About this exercise
Filter these entries down to lines holding "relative".

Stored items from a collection
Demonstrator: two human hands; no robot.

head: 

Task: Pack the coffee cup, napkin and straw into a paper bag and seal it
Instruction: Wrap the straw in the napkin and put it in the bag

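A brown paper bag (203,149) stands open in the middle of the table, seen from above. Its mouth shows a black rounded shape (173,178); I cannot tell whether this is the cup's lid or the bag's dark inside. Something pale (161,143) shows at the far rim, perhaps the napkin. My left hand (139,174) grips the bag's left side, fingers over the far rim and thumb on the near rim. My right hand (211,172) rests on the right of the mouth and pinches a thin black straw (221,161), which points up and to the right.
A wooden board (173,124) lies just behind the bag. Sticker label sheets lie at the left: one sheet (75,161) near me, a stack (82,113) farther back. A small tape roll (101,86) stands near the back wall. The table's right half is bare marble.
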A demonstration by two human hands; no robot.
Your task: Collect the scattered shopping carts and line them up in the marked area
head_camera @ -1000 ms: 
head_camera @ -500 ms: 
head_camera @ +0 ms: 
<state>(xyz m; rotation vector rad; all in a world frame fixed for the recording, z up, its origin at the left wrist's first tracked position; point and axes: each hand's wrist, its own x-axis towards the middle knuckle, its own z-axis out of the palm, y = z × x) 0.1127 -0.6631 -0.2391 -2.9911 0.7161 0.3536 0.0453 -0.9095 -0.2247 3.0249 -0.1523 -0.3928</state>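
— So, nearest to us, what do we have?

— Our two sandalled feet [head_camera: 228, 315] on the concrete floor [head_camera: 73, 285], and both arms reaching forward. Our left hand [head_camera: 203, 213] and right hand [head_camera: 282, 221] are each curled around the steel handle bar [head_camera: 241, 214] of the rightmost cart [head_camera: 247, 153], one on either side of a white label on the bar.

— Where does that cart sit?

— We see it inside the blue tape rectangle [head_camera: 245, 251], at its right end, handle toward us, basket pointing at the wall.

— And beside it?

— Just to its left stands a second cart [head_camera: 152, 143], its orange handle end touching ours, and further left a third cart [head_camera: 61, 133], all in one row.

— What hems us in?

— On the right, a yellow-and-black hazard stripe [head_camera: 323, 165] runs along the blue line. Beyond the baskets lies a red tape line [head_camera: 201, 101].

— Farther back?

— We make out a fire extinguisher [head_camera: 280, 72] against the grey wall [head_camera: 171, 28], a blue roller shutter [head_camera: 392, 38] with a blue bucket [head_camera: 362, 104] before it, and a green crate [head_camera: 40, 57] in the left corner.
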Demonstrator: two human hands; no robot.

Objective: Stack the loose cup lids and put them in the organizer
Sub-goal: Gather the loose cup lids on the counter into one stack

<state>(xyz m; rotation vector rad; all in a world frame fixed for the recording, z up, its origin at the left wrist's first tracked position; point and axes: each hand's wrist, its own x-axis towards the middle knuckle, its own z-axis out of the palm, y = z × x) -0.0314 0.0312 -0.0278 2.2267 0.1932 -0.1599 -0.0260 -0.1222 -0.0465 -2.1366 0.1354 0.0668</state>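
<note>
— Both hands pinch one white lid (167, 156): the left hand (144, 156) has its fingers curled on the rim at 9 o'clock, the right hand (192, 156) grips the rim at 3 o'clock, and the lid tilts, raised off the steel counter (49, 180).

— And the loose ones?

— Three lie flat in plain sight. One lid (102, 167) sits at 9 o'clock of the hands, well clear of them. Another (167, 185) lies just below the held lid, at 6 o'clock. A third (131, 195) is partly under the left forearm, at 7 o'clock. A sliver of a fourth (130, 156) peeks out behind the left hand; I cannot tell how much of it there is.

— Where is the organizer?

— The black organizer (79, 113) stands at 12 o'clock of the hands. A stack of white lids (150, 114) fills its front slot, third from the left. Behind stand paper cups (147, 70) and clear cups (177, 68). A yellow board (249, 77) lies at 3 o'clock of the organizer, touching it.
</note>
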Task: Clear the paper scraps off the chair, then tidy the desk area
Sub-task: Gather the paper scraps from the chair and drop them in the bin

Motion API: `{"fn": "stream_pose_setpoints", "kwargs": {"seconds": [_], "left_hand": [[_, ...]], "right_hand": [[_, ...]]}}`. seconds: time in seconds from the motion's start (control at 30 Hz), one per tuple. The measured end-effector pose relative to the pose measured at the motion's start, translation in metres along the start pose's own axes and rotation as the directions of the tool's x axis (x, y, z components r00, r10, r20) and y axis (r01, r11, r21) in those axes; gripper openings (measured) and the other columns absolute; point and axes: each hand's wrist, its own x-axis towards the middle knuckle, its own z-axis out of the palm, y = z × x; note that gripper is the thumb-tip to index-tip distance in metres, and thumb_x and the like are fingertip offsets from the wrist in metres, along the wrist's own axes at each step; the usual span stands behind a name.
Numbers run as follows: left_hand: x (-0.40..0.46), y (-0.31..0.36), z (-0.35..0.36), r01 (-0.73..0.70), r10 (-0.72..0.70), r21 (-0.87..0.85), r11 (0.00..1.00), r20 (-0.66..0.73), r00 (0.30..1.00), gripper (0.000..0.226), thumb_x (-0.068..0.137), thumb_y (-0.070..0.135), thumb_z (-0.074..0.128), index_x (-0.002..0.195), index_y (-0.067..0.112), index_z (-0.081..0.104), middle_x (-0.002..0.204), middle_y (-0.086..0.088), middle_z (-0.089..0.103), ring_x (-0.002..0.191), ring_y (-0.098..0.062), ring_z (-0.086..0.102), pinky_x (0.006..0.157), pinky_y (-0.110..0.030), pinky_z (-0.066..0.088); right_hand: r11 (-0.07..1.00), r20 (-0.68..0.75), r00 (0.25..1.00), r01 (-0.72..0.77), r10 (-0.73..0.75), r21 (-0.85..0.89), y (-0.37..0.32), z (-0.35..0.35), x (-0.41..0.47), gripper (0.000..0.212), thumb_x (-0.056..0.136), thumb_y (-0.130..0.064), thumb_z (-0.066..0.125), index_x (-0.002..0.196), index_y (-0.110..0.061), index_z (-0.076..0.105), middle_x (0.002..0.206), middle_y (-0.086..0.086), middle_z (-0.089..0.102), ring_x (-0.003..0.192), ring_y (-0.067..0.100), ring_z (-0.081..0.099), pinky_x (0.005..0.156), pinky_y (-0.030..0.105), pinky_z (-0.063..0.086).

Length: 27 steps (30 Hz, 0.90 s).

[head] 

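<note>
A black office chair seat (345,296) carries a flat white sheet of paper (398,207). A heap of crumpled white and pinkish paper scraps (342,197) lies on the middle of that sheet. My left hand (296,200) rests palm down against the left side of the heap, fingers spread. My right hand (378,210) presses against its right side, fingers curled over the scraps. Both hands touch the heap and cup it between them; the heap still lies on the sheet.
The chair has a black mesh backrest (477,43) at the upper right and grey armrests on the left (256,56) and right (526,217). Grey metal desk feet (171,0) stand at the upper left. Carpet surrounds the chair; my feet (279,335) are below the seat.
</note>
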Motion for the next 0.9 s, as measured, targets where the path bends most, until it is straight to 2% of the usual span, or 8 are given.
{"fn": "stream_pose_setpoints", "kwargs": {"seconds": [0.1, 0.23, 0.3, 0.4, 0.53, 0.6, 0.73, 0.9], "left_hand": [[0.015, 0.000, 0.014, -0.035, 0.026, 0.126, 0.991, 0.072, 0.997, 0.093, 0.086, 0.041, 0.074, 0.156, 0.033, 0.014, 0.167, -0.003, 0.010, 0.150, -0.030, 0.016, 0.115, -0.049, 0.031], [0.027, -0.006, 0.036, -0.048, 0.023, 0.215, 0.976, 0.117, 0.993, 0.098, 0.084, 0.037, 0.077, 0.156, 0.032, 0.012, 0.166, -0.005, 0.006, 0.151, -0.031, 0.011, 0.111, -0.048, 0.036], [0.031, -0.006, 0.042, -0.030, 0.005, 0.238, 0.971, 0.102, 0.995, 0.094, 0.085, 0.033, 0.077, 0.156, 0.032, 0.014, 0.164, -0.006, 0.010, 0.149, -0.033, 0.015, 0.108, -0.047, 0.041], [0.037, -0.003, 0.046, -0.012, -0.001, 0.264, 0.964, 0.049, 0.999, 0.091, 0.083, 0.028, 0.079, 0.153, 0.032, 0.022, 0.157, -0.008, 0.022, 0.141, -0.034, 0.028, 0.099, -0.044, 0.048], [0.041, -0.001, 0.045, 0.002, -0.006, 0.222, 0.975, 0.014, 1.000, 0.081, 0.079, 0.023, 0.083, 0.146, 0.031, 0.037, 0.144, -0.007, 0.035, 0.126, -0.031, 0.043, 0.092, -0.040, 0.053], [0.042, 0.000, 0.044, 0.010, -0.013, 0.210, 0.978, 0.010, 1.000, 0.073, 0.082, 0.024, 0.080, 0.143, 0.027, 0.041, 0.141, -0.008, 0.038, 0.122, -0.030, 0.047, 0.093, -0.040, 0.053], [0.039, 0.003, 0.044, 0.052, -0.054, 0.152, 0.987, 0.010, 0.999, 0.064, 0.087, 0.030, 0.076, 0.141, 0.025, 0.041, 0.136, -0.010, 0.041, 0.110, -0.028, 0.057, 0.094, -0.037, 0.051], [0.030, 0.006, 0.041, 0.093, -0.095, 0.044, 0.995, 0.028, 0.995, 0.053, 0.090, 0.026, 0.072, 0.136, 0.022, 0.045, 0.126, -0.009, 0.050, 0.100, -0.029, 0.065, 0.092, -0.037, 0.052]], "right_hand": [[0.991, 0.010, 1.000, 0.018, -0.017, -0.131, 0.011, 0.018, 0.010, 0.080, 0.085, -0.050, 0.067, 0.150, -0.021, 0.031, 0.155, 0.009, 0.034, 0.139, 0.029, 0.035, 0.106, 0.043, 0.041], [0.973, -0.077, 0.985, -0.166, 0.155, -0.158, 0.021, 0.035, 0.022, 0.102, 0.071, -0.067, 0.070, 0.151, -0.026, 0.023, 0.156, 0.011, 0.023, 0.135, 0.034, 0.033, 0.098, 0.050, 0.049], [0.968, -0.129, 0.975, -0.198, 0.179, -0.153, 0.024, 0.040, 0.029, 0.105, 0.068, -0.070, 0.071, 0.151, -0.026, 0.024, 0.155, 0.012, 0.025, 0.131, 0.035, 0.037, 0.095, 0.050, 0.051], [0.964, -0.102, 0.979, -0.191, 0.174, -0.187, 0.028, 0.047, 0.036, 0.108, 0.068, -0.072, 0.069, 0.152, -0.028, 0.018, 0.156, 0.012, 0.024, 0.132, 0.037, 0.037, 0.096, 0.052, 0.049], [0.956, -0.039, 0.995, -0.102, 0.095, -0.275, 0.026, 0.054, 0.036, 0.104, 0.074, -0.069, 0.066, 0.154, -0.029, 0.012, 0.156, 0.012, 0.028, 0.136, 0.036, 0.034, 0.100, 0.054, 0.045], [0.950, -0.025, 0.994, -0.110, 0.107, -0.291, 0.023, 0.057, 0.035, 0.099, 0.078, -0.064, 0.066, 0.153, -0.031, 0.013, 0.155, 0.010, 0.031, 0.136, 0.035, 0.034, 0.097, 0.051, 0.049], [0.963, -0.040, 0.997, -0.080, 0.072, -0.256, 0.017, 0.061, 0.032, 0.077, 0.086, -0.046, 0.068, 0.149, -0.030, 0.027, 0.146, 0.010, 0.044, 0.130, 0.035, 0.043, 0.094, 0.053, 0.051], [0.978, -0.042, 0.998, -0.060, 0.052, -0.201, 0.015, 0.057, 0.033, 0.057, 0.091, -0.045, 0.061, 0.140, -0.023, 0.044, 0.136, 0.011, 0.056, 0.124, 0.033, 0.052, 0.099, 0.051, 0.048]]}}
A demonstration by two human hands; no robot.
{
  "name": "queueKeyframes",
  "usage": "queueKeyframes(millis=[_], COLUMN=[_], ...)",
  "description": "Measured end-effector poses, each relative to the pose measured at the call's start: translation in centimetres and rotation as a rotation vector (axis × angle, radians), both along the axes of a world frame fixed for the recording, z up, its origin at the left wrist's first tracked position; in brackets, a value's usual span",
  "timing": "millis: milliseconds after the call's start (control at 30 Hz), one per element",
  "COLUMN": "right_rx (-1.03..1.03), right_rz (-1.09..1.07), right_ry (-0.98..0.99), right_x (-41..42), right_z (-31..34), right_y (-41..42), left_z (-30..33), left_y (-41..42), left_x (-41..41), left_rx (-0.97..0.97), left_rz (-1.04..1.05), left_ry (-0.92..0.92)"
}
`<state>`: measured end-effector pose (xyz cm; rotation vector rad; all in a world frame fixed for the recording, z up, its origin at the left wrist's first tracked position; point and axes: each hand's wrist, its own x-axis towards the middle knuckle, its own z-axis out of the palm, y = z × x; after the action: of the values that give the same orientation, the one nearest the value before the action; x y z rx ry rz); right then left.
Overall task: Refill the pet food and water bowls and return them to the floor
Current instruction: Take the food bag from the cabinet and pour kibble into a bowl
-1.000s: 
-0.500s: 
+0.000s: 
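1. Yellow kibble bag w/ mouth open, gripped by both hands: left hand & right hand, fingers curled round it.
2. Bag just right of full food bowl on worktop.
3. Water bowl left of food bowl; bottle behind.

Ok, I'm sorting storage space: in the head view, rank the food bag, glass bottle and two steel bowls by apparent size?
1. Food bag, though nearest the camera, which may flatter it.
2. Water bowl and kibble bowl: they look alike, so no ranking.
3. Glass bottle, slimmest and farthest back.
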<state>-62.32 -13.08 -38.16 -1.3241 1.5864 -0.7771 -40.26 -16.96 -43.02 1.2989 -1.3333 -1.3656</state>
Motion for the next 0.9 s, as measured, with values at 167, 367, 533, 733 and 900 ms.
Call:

Answer space
Motion API: `{"fn": "stream_pose_setpoints", "kwargs": {"seconds": [_], "left_hand": [[_, ...]], "right_hand": [[_, ...]]}}`. seconds: time in seconds from the motion's start (control at 30 Hz), one per tuple. The measured end-effector pose relative to the pose measured at the motion's start, translation in metres along the start pose's own axes and rotation as the directions of the tool's x axis (x, y, z components r00, r10, r20) and y axis (r01, r11, r21) in those axes; gripper openings (measured) and the other columns absolute; point and axes: each hand's wrist, its own x-axis towards the middle knuckle, its own z-axis out of the palm, y = z × x; note that gripper is the thumb-tip to index-tip distance in metres, and thumb_x and the like are fingertip offsets from the wrist in metres, along the wrist's own axes at each step; the usual span stands behind a name.
  "description": "Measured end-effector poses, each relative to the pose measured at the call's start: translation in centimetres and rotation as a rotation vector (axis × angle, radians), both along the axes of a world frame fixed for the recording, z up, its origin at the left wrist's first tracked position; in brackets, a value's usual span",

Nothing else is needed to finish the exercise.